Use the original FP8 weight path directly. xLLM will dequantize FP8 to BF16 during inference, so no additional preprocessing is required.

MODEL_PATH=/path/to/MiniMax-M2.7/

Method 2: Offline dequantization

Use the tool script to convert FP8 weights to BF16 in advance to avoid the extra overhead of online dequantization:

python tools/dequant_minimax_fp8.py --input-dir /path/to/MiniMax-M2.7/ --output-dir /path/to/MiniMax-M2.7-bf16/

Method 3: Download pre-converted BF16 weights

Download the dequantized BF16 weights directly:

git clone https://www.modelscope.cn/Eco-Tech/Minimax2.7-BF16-xLLM.git

1. Pull the Image Environment

First, download the image provided by xLLM:

# A3 arm
docker pull quay.io/jd_xllm/xllm-ai:xllm-dev-a3-arm-20260429

Then create the corresponding container:

sudo docker run -it --ipc=host -u 0 --privileged --name xllm_minimax --network=host \
 -v /var/queue_schedule:/var/queue_schedule \
 -v /usr/local/Ascend/driver:/usr/local/Ascend/driver \
 -v /usr/local/Ascend/add-ons/:/usr/local/Ascend/add-ons/ \
 -v /usr/local/sbin/npu-smi:/usr/local/sbin/npu-smi \
 -v /var/log/npu/conf/slog/slog.conf:/var/log/npu/conf/slog/slog.conf \
 -v /var/log/npu/slog/:/var/log/npu/slog \
 -v ~/.ssh:/root/.ssh  \
 -v /var/log/npu/profiling/:/var/log/npu/profiling \
 -v /var/log/npu/dump/:/var/log/npu/dump \
 -v /runtime/:/runtime/ -v /etc/hccn.conf:/etc/hccn.conf \
 -v /export/home:/export/home \
 -v /home/:/home/  \
 -w /export/home \
 quay.io/jd_xllm/xllm-ai:xllm-dev-a3-arm-20260429

2. Pull the Source Code and Build

Download the official repository and module dependencies:

git clone https://github.com/jd-opensource/xllm
cd xllm
git checkout preview/minimax-minimal
git submodule init
git submodule update

Download and install dependencies:

pip install --upgrade pre-commit
yum install numactl

Run the build to generate the executable under build/:

python setup.py build

Build artifact path: build/xllm/core/server/xllm

3. Start the Model

If the service is being started for the first time after the machine has rebooted, initialize the devices first

If this is skipped and the NPU has not been initialized, the xLLM process may fail to start.

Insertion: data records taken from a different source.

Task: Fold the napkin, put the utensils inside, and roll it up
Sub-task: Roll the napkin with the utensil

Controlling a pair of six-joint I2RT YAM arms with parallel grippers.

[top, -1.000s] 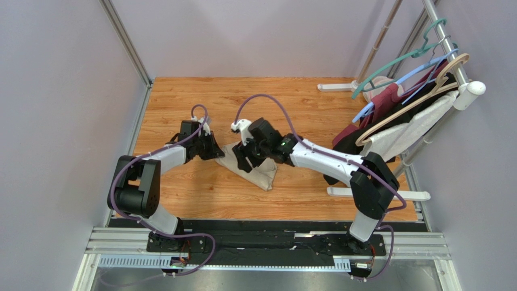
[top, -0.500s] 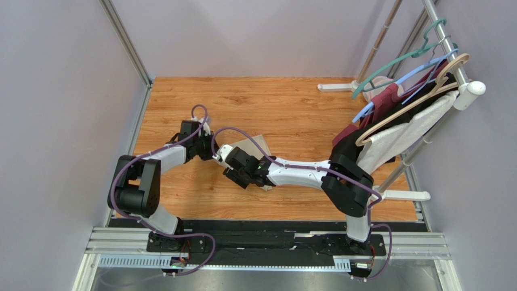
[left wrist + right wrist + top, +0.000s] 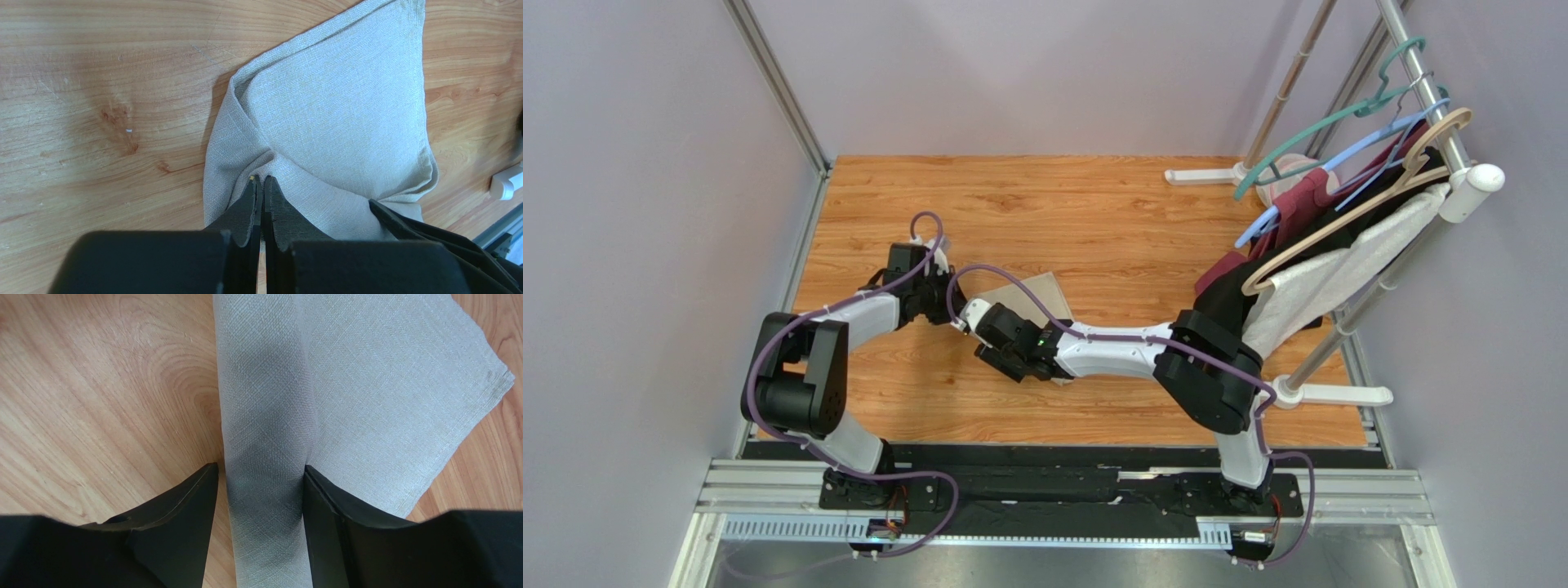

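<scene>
We're over the wood-grain table (image 3: pixel 1112 221), and the napkin (image 3: pixel 1036 294) lies left of centre, caught between the two arms, with only a tan corner showing past the right arm from above. It's a soft, plain beige cloth with a fine woven texture, folded over on itself into several layers.

On the left wrist camera, the left gripper (image 3: pixel 261 180) has its flat black fingers (image 3: pixel 245 208) pressed tight together. Their tips nip a small pucker of the cloth, and creases fan out from that spot. One layer wraps diagonally across another there, leaving a slim open pocket along the left fold. The top corner of the cloth runs to a sharp point, and the far-right edge curls softly.

Now the right wrist camera. The right gripper (image 3: pixel 261 471) is down at the table with its wedge-shaped black fingers (image 3: pixel 184 508) spread apart. They straddle a long, straight band of the napkin, a folded or rolled strip running away from the camera, shaded grey down its middle. The right finger meets the band's edge. At the left finger a thin sliver of wood shows, so we can't tell whether the strip is being squeezed. To the right of the band the cloth lies flat in a single smooth sheet ending in a hemmed corner.

Far right, plastic and wooden hangers (image 3: pixel 1369 135) carry maroon and white garments (image 3: pixel 1308 202).
</scene>
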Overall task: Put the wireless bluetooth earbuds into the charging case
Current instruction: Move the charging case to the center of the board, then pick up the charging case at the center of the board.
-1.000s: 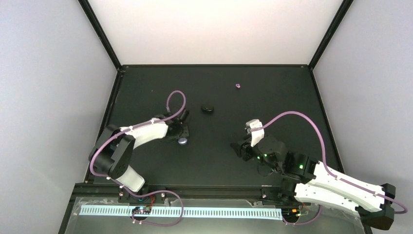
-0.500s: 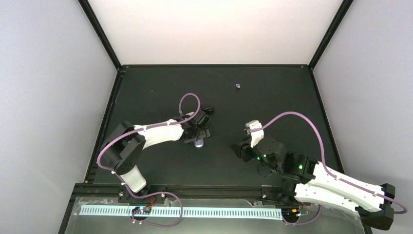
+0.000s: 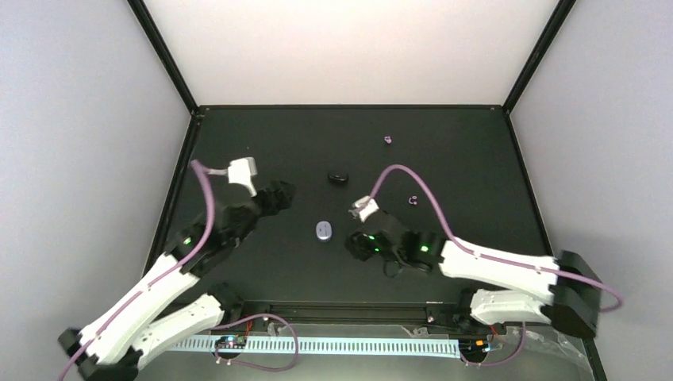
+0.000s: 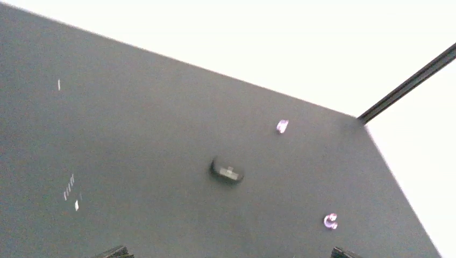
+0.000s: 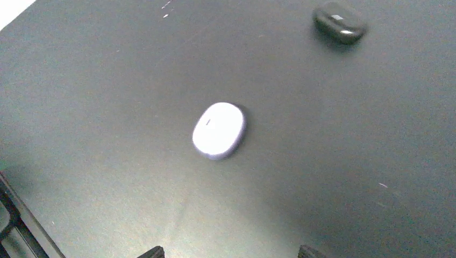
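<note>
— Case (image 3: 323, 231): where, and pointing how?
— Flat on the table (image 3: 460, 159), lid shut, between left gripper (image 3: 279, 193) and right gripper (image 3: 353, 244), touching neither; long axis roughly toward the back wall.
— Anything in it?
— Can't see inside. Far bud (image 3: 387, 140) and near bud (image 3: 412, 199) lie outside, well apart.
— Jaws?
— Both pairs spread, empty.

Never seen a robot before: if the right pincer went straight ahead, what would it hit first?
Probably the charging case, lying on the table straight ahead of the right pincer; its height is unclear.
</note>
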Robot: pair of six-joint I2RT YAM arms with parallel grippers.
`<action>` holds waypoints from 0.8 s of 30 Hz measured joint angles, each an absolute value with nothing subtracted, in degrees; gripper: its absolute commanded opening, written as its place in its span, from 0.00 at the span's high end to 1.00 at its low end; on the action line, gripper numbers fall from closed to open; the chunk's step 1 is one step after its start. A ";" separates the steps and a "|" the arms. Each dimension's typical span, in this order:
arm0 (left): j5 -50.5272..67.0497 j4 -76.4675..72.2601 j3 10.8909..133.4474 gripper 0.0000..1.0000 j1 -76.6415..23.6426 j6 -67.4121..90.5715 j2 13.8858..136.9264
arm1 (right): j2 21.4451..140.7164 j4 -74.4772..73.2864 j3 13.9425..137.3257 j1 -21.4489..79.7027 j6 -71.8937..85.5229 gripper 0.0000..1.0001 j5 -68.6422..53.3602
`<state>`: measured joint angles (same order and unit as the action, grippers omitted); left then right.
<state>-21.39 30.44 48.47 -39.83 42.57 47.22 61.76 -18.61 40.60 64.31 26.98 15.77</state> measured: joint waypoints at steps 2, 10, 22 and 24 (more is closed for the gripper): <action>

python -c "import torch_npu
for i in range(16):torch_npu.npu.set_device(i)"

Environment Variables

##### 1. Configure dependency path environment variables
export PYTHON_INCLUDE_PATH="$(python3 -c 'from sysconfig import get_paths; print(get_paths()["include"])')"
export PYTHON_LIB_PATH="$(python3 -c 'from sysconfig import get_paths; print(get_paths()["include"])')"
export PYTORCH_NPU_INSTALL_PATH=/usr/local/libtorch_npu/
export PYTORCH_INSTALL_PATH="$(python3 -c 'import torch, os; print(os.path.dirname(os.path.abspath(torch.__file__)))')"
export LIBTORCH_ROOT="$(python3 -c 'import torch, os; print(os.path.dirname(os.path.abspath(torch.__file__)))')"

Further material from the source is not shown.